Ashley Madison users file suit against website over data leak
The website refused, which prompted the hackers to live up to their side of the deal, upending the lives of the users who until then thought that their extramarital affairs were a secret. The service is only available to primary users of hacked websites – not their spouses or other individuals.
Evans said Ashley Madison is cooperating with the investigation and police have found “no criminal wrongdoing” by the company, as was alleged by the hackers.
De Kloet cautioned that these are specifically for information on who might be behind the attack.
Summonses were filed in federal court on Monday in Texas and California compelling Ashley Madison’s parent company to respond to lawsuits filed in both districts in the wake of the breach.
There have probably been some heated conversations in homes around America this week following the data dump that leaked millions of names tied to the adultery website Ashley Madison. The law enforcement agency is also faced with “spin-offs of crimes and further victimization” of members and the public. “Interestingly, a third of people we asked thought a relationship could survive an affair, compared to 94% of counsellors and sex therapists we asked in a separate survey”.

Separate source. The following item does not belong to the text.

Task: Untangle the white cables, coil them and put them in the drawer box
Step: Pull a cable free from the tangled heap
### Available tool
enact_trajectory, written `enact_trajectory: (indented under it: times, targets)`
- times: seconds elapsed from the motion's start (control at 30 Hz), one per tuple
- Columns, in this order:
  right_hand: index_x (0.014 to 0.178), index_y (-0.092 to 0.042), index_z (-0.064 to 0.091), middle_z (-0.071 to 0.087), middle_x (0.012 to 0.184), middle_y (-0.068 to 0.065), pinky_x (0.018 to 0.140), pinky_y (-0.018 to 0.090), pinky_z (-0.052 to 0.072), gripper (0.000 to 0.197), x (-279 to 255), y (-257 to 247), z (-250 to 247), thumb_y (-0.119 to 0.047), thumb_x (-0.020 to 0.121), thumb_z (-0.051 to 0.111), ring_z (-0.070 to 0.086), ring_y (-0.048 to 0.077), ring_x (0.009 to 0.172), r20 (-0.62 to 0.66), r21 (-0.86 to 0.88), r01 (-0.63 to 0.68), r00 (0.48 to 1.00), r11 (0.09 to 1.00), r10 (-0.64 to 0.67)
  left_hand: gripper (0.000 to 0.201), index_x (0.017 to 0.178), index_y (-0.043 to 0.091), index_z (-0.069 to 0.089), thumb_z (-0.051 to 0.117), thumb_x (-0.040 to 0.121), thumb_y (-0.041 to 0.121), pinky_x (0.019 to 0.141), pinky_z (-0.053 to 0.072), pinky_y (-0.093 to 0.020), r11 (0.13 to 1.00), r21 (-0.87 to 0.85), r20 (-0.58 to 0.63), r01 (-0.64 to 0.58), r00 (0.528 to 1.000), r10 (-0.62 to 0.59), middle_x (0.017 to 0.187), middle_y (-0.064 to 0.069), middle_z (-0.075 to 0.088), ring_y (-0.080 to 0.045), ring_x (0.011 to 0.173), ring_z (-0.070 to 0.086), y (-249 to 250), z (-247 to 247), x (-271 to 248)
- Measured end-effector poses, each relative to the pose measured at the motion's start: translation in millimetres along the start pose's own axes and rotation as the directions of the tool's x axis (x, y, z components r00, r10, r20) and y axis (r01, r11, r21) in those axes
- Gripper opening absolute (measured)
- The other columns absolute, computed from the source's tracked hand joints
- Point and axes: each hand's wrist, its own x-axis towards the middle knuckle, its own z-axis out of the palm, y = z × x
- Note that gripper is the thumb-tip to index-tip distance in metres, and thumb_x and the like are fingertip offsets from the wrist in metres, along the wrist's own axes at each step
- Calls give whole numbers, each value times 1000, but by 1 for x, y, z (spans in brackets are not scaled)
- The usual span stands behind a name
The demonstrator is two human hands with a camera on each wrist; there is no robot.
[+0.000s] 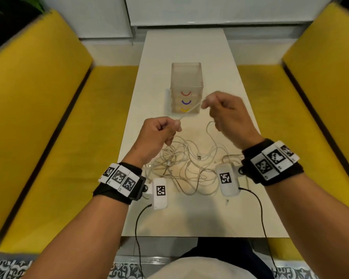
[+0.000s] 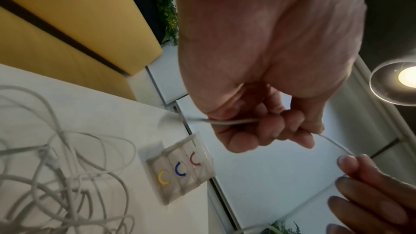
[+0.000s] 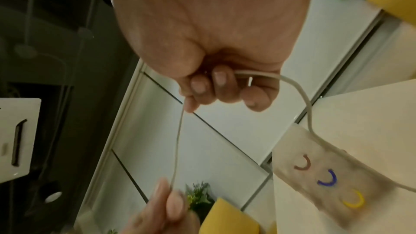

It appears a few people in Illinois state government has been coveting more than their office mate’s stapler.
One of Biderman’s emails, sent from Ashley Madison’s CTO Raja Bhatia, stated how Ashley Madison hacked Nerve.com, an online magazine dedicated to sexual culture, when it was experimenting with its own dating site, the New York Daily News reported.
An estimated 110 million Americans, or almost half the U.S. adult population, had some information exposed by data breaches during a 12-month period ending in May 2014, according to a Ponemon Institute study.
The suit alleges that Ashley Madison and Avid Life Media failed to take “necessary and reasonable precautions to protect its users’ information, by, for example, encrypting the data”.
“We will not sit idly by and allow these thieves to force their personal ideology on citizens around the world”, the company said in a statement last week.
Last week, the team released around 33 million user information on a deep web website with a note that said “Time’s up!” Twitter took down tweets from Motherboard journalist Joseph Cox after he posted a partial spreadsheet showing company bank account details (without divulging any data) and an Avid Life Media seating floor plan.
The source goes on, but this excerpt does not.